Guest post from Martin Coulthurst, chief chart-builder and map-maker for the Alpha project..
The Alpha website features interactive, responsive charts as much as has been possible. As with all the decisions we took this was based on a user first approach and for data visualisation, this meant presenting the data visually in an engaging way and providing simple tools to help analyse it. Although it was not directly connected to data visualisation, another important development of the website was providing easy access to the raw data.
The site uses the Highcharts library to produce interactive charts for the time series pages, snapshots for the Statistical Bulletins, as well as the neat spark lines that all help illustrate the changes in headline figures.
The use of spark lines is one aspect of the move to follow the evolving best practice in data visualisation. The homepage has been through a number of versions in an attempt to optimise it to the ONS visitor’s requirements. These included many different approaches to presenting the key figures. The use of spark lines references the work of Edward Tufte, Stephen Few, et al. in working to best practises in minimising ‘chart junk’ and providing easily understood content.
The same approach has been used with the other charts. For historical reasons, work on the charting began before the Alpha, with some prototype tools being designed for the existing website to visualise time series data. One tool was used to chart inflation data. It allowed the user to view the three variations of inflation data and its component parts. As with all aspects of the Alpha, user feedback was invaluable in refining the features, and feedback from this early prototype helped define the features of the final product as it was developed into the generic time-series pages.
One of the first things we carried out was a desktop study of existing sites, with sites like Fred http://research.stlouisfed.org/fred2/, Census Reporter http://censusreporter.org/ and OECD http://data.oecd.org/ standing out as influential in the design work. Also the significant work of the GDS team can’t be overstated.
As part of this ongoing development work, we looked at various technologies, frameworks and libraries for displaying the data. In addition to the websites, we also reviewed a range of charting code libraries to find something suitable to our needs.
The charting toolkit needed to be
• Highly customisable
• Easily styled
• Able to produce very simple charts,
• Able to increase the complexity and include interactivity and annotations.
• Provide cross browser support
• Maintainable code, broad developer community /support
• Ability to provide fixed tools with dynamic data
A quick search of the internet reveals a whole range of tools and a host of open source libraries for charting, with more versions being added all the time. The most flexible library for our requirements was Highcharts, which provided a mature, customisable framework for the charts, together with responsive nature and good support for historic browsers. (I can’t mention browser compatibility, without sparing a thought for the section of our audience in the public sector – all the workers with locked down desktops who are literally forced to use old version of IE). On the negative side, there were some slight concerns about the JQuery requirement and the size of the library and the fact that it was not open source but these where outweighed by the benefits in the short term for the Alpha.
Another consideration when picking the technology was the ease with which the charts could be styled and customised as well as the ability of the team to maintain them in the future.
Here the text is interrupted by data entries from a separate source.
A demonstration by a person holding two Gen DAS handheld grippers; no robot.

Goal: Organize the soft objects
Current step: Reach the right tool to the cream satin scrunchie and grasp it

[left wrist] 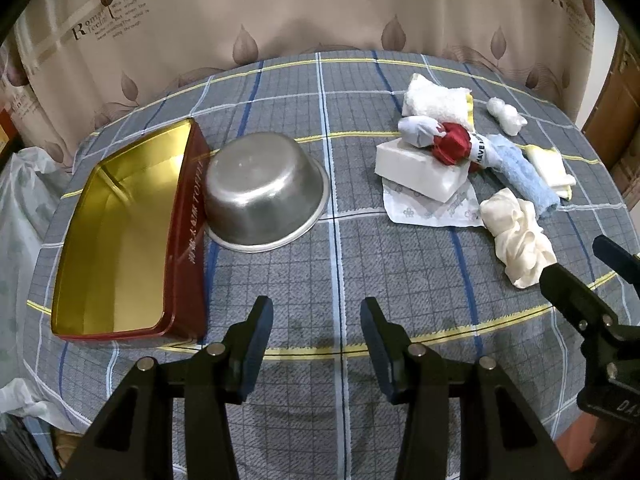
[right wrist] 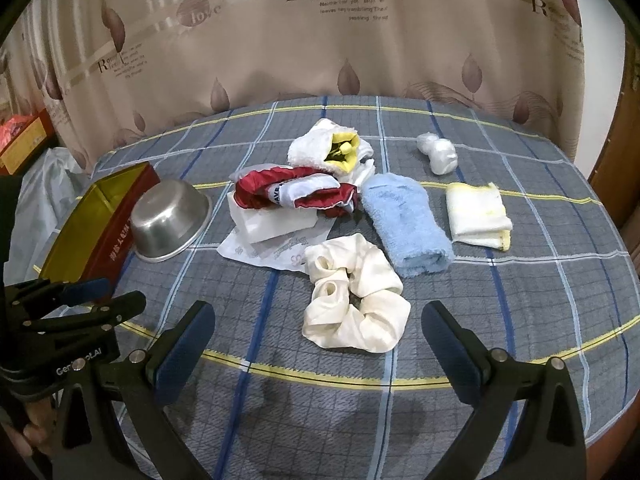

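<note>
A pile of soft things lies on the checked tablecloth: a cream scrunchie (right wrist: 354,304) (left wrist: 516,236), a rolled blue towel (right wrist: 408,224) (left wrist: 524,174), a red-and-white cloth (right wrist: 296,194) (left wrist: 450,144) on a white block (right wrist: 272,222) (left wrist: 420,170), a white fluffy cloth (right wrist: 316,148) (left wrist: 436,102), a folded white-yellow cloth (right wrist: 478,216) and a small white bundle (right wrist: 438,154). My right gripper (right wrist: 316,324) is open, its jaws either side of the scrunchie, just short of it. My left gripper (left wrist: 316,316) is open and empty over bare cloth.
An open red tin with a gold inside (left wrist: 120,236) (right wrist: 100,216) lies at the left. An upturned steel bowl (left wrist: 264,192) (right wrist: 170,216) leans beside it. A printed paper sheet (right wrist: 276,250) lies under the white block. A curtain hangs behind the table.
</note>
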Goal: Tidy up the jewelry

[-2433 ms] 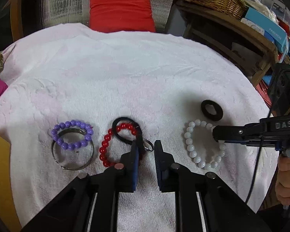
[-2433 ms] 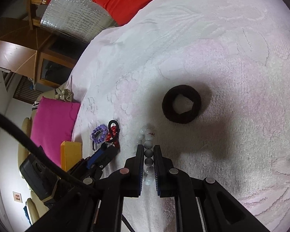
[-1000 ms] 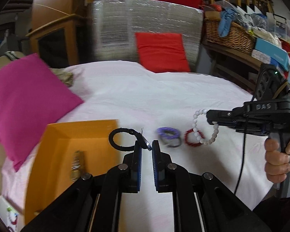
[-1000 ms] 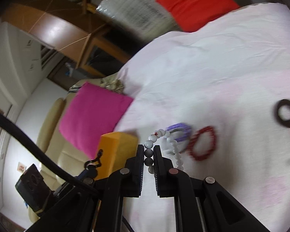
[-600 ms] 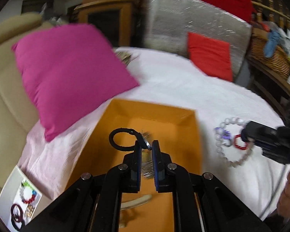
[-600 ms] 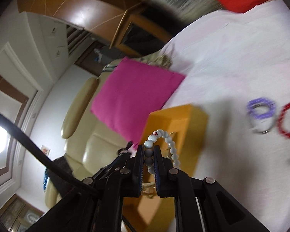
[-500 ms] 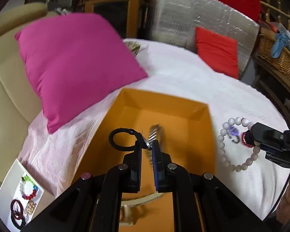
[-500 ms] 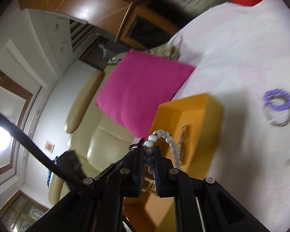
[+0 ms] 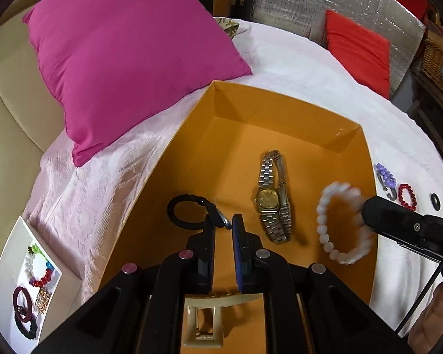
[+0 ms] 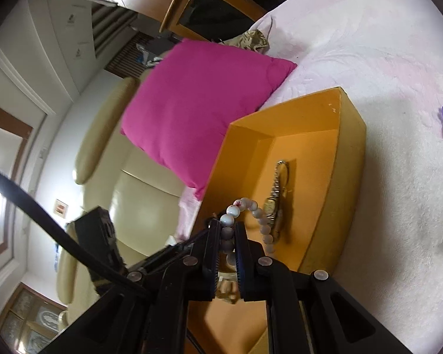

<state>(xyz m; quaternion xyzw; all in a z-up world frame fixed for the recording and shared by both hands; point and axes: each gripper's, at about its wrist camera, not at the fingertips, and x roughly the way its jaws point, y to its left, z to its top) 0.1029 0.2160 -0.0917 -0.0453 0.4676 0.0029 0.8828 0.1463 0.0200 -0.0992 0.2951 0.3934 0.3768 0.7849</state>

Another candidate for the charting was to use d3.js and produce a range on of custom charts. This would have meant built a significant amount of the framework ourselves It is likely that future developments take this route, but for the initial work the idea was to provide a basic range of charts that worked on a wide range of devices for as wide a range of visitors as possible.
The future development of the charting components was also a factor in the decision, so using a commercial product had its advantages over creating a custom library.
With this decision to use Highcharts, The next step was to look at the types of charts that are currently used on the ONS site. These are split into the custom interactive data visualisation tools build by the team in Titchfield, and the generic charts that are mainly included in the constant stream of Statistical Bulletins.
Following on from this we produced a core list of charts covering the key statistics: column and bar charts, population pyramids, multi-series charts, tables and interactive maps.
From this list of core charts, we mocked up a page with actual data from stats bulletins. (One lesson learnt from the 49 varieties of homepage was the challenges in use of real data: missing values, zero values, multi-series with same values, and the labelling of charts). This was then refined from a design point of view, with best practice again in mind, to simplify the charts and to standardise their appearance.
This gave us an initial direction (http://onsdigital.github.io/Alpha/chart.html). This was reviewed by CXPartners and proved useful in providing more responsive solutions, especially with responsive tables. After incorporating the changes suggested, the templates for the various charts were used in generating a range of charts for a variety of Statistical Bulletins.
Finally just a note to flag up the clever way the team has implemented access to the raw data. The plan is to make it possible to directly view the time series data by altering the url to include ‘data’: eg from
This then returns the time series data in JSON format and allows people to build their own data visualisation using the data.